Detection of oedema on optical coherence tomography images using deep learning model trained on noisy clinical data

Abstract

Purpose: To meet the demands imposed by the continuing growth of the Age-related macular degeneration (AMD) patient population, automation of follow-ups by detecting retinal oedema using deep learning might be a viable approach. However, preparing and labelling data for training is time consuming. In this study, we investigate the feasibility of training a convolutional neural network (CNN) to accurately detect retinal oedema on optical coherence tomography (OCT) images of AMD patients with labels derived directly from clinical treatment decisions, without extensive preprocessing or relabelling. Methods: A total of 50 439 OCT images with associated treatment information were retrieved from databases at the Department of Ophthalmology, Rigshospitalet, Copenhagen, Denmark between 01.06.2007 and 01.06.2018. A CNN was trained on the retrieved data with the recorded treatment decisions as labels and validated on a subset of the data relabelled by three ophthalmologists to denote presence of oedema.
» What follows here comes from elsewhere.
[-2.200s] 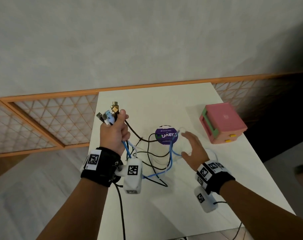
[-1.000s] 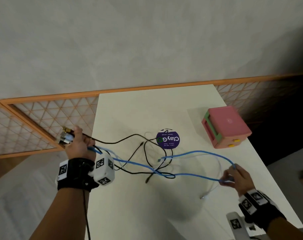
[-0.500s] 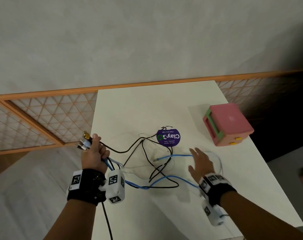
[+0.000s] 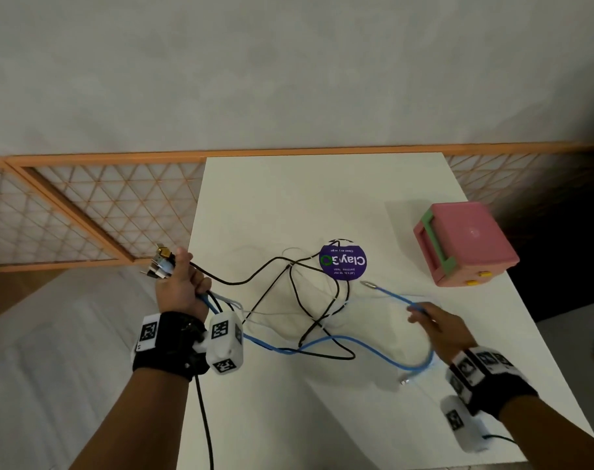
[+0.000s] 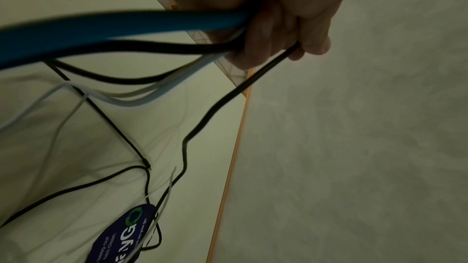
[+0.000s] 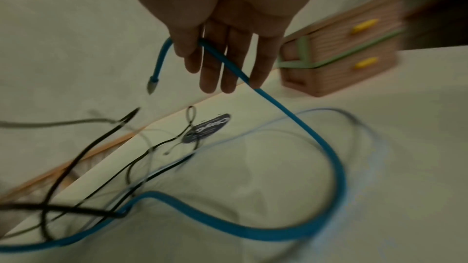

Results: Moderate inter-grader agreement on presence of oedema in the relabelled data was found (76.4%). Despite different training and validation labels, the CNN performed on par with inter-grader agreement in detecting oedema on OCT images (AUC 0.97, accuracy 90.9%) and previously published models based on relabelled datasets. Conclusion: The level of performance shown by the current model might make it valuable in detecting disease activity in automated AMD patient follow-up systems. Our approach demonstrates that high accuracy is not necessarily constrained by incongruent training and validation labels. These results might encourage the use of existing clinical databases for development of deep learning based algorithms without labour-intensive preprocessing in the future.